One way the bonding process can be sped up is to wear the sleeping Sugar Glider around your neck in a "bonding pouch" while he/she sleeps during the day. We have two bonding pouches and after some effort, Mr. K was able to shuffle Fiona from her sleeping spot in the fleece tunnel into the bonding pouch. I wore her around my neck pretty much all day yesterday and she only fussed at me once.
When Sugar Gliders are afraid, they make this crazy loud noise called "crabbing." It kind of sounds like a giant locus. It can actually be quite intimidating, but if you ignore it and soothe your little fuzz butt, it usually subsides quite quickly.
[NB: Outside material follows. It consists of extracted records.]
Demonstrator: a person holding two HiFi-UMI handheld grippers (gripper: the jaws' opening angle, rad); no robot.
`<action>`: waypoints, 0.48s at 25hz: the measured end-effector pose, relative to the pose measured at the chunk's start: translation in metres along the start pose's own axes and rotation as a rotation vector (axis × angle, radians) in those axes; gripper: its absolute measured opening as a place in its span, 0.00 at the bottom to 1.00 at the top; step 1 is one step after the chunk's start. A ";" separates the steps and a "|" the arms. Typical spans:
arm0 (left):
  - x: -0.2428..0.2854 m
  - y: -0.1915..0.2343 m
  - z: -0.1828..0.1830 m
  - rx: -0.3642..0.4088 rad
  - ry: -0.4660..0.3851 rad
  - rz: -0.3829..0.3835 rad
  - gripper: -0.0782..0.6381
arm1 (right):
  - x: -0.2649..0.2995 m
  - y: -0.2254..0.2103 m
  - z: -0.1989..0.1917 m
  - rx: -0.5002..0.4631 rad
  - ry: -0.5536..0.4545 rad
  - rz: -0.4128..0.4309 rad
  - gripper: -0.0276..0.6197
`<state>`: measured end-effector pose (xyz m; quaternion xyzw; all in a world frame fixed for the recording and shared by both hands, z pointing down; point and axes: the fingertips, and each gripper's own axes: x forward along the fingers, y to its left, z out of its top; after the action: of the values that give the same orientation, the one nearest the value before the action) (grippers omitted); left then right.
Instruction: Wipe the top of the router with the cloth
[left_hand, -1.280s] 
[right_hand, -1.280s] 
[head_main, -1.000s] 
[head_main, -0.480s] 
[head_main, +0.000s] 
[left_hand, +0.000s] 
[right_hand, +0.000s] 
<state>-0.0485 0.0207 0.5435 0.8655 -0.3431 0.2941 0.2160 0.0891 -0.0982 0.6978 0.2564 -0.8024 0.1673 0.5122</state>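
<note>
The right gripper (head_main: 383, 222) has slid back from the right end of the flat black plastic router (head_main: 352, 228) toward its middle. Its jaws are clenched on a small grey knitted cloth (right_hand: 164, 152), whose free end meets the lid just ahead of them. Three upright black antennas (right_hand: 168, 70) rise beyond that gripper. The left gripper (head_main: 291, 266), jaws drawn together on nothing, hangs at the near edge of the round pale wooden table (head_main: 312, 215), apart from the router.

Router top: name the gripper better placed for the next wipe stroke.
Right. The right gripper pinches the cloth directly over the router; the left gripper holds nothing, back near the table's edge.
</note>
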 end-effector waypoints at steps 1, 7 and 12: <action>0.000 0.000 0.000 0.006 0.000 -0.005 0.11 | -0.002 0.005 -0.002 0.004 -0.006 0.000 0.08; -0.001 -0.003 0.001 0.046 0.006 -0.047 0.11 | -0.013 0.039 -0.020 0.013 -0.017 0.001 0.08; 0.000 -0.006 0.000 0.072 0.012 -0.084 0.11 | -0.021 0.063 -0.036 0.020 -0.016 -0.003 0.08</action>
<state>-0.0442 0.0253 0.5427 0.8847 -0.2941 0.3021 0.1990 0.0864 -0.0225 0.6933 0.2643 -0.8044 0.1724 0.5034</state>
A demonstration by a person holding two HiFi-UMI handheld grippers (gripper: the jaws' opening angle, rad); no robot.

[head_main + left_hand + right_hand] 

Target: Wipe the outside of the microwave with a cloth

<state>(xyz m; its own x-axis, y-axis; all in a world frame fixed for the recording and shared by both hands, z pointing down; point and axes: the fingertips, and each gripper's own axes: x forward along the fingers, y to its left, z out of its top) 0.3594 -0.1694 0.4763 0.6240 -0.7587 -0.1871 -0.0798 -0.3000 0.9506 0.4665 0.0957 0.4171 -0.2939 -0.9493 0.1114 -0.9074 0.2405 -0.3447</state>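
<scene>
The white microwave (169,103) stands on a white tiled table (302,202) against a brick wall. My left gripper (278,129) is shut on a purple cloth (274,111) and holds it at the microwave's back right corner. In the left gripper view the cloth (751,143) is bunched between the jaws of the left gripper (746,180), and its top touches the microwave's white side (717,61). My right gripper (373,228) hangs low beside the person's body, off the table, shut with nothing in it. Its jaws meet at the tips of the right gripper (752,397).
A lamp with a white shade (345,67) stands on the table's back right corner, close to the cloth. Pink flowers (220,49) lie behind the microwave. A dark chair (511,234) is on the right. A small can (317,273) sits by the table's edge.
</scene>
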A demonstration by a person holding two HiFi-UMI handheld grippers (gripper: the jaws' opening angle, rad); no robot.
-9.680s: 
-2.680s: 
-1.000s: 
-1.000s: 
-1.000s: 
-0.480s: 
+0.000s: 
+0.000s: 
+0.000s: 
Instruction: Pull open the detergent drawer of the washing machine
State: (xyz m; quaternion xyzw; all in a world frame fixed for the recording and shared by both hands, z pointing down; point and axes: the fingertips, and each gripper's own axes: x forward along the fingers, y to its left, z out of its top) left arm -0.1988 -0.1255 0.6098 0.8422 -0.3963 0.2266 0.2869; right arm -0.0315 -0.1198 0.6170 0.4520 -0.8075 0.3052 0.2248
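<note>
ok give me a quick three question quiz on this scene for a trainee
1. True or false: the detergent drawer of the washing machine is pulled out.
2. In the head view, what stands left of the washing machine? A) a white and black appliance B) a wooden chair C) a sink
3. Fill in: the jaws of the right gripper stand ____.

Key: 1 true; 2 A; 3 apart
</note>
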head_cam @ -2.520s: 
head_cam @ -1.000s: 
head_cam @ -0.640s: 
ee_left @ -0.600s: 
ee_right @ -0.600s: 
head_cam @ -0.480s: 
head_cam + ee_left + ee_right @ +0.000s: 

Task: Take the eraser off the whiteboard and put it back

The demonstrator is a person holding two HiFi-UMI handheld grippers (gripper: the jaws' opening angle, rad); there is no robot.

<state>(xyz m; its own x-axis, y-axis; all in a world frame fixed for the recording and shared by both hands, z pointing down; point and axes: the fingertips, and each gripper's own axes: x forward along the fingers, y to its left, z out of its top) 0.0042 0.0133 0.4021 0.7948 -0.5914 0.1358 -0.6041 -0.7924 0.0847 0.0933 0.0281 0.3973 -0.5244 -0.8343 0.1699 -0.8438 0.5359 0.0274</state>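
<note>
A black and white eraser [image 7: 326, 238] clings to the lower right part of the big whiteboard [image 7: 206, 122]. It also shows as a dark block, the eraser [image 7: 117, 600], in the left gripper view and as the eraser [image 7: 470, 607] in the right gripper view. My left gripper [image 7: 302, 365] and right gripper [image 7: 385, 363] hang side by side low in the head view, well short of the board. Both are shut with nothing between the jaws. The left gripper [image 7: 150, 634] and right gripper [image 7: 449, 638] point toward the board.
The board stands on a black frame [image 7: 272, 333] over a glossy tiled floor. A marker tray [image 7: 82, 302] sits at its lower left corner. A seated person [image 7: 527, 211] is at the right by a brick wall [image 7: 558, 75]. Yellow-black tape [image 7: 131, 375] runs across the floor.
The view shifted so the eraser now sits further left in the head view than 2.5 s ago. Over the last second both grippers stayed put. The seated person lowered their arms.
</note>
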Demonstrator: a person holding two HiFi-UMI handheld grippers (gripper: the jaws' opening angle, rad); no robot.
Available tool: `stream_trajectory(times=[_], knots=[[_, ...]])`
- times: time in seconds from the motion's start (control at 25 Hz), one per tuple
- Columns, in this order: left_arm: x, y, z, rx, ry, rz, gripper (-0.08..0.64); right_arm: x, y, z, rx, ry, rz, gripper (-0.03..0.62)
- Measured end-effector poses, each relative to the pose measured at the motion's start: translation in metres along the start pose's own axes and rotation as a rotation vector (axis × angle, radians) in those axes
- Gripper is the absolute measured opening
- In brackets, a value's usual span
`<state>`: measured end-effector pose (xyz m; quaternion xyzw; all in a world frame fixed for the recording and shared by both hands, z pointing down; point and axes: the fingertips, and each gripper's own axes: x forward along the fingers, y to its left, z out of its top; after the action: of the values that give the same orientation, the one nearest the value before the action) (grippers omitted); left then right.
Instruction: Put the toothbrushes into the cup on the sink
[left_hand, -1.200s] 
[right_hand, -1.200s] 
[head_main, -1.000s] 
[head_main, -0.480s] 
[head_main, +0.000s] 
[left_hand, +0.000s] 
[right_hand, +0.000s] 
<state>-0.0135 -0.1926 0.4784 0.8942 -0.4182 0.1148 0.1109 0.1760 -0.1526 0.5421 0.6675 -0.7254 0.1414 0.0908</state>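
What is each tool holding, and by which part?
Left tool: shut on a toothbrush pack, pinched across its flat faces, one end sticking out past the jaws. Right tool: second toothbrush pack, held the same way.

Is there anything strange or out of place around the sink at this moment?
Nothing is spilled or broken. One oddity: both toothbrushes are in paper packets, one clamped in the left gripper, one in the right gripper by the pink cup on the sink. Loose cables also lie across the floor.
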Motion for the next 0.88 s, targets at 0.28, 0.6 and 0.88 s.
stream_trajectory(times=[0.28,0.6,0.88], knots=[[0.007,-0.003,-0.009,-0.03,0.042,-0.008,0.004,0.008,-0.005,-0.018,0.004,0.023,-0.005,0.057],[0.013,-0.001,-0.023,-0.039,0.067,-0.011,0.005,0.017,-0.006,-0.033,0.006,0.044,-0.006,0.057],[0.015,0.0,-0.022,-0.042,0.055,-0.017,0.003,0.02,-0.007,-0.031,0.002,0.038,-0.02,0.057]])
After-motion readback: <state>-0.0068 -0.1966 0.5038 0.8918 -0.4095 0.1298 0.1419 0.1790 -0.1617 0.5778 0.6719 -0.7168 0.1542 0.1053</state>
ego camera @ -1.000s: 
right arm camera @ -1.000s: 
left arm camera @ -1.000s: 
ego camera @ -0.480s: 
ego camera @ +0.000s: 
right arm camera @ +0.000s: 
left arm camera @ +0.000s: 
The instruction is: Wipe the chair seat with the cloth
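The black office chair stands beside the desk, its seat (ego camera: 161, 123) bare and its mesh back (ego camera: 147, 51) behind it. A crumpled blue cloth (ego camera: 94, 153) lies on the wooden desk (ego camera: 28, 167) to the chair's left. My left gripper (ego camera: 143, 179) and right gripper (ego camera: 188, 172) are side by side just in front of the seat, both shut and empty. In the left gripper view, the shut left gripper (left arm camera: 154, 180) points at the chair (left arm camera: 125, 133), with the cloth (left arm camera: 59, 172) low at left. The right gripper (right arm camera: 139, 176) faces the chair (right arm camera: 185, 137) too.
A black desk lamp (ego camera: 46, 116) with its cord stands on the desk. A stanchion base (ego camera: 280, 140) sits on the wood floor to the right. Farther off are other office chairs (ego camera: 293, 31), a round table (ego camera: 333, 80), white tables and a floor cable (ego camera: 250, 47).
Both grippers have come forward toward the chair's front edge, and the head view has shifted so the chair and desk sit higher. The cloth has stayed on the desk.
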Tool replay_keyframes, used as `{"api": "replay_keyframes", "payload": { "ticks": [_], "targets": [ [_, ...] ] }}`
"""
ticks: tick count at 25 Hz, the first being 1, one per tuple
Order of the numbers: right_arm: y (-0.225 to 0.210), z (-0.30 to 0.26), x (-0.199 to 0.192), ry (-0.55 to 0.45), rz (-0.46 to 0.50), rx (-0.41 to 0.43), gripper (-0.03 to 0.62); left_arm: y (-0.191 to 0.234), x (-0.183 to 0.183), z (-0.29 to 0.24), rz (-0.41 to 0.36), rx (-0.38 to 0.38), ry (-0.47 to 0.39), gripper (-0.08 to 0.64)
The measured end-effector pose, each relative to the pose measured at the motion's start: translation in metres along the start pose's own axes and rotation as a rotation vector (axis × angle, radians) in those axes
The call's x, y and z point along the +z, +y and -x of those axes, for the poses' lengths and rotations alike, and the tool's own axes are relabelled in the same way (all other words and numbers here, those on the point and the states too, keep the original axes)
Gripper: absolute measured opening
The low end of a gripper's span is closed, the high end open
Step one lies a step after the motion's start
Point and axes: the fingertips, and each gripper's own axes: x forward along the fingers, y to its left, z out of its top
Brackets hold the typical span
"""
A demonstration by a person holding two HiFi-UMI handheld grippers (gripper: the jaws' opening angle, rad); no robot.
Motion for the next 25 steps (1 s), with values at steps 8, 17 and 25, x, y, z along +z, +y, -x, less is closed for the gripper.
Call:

We didn't manage to get both joeys into the same pouch because Gus realised what was happening and woke up. He crabbed quite loudly at Mr. K, so we left him alone. Once he was back into a deep sleep, Mr. K scooped him out of the tunnel into the other bonding pouch and I wore him around for the rest of the afternoon. The joeys are so light you hardly notice they are hanging from your neck; even if there are two of them. Gus crabbed at me once as well because I moved the pouch that he was in and took the blanket covering them away so I could get up off of the couch. I gently cupped him against me and his crabbing slowly stopped.
We have also read that it is important to make sure your Sugar Gliders have a means of staying hydrated while in the bonding pouch. The best way to do that is to put a thin slice of fruit-an apple or pear-into the pouch with them. Mr. K cut up two slices and I put them in with each joey. Gus moved around quite a bit and I thought he had eaten some of his, but Fiona hardly moved. I assumed she just stayed asleep, but when we put them back in their cage and looked in the pouches, Fiona's apple had been consumed far more than Gus's. Perhaps she's a dainty eater?
Both Joeys are tucked away asleep in their cage right now. I've thought about scooping them out into bonding pouches to work on our bonding, but I'm not brave enough to get them out. They are so small I am terrified of squishing them by accident. Plus, I don't like being yelled at: I don't want them to crab at me. :) That said, perhaps after lunch I will get up the courage to get them out. The more the Sugar Gliders smell you and associate your scent with warmth and safety the quicker the bonding process will go.
Tomorrow evening we will try letting them out of the cage with us locked in the foyer of our flat. Some suggest putting up a pop up tent and releasing the Sugar Gliders in there with you. The tent would be a safe place for them to roam and to get used to you, but we don't have a tent nor do we have the space to put one up. People have also suggested a big closet, but our closet is not big enough for both Mr. K and I. So, the foyer will have to do. We will have to stuff towels under the door jams to ensure Gus and Fiona don't wiggle out into rooms we don't want them in as well as blocking off the kitchen. Bonding must be done in a positive way, similar to dogs, and starting in a safe, controlled environment is the way to go.
So, I technically still haven't pet Gus or Fiona, but I have technically snuggled them; even if it was through a polar fleece pouch and I loved it. These little guys are so fascinating and I am so glad we have added them to our family.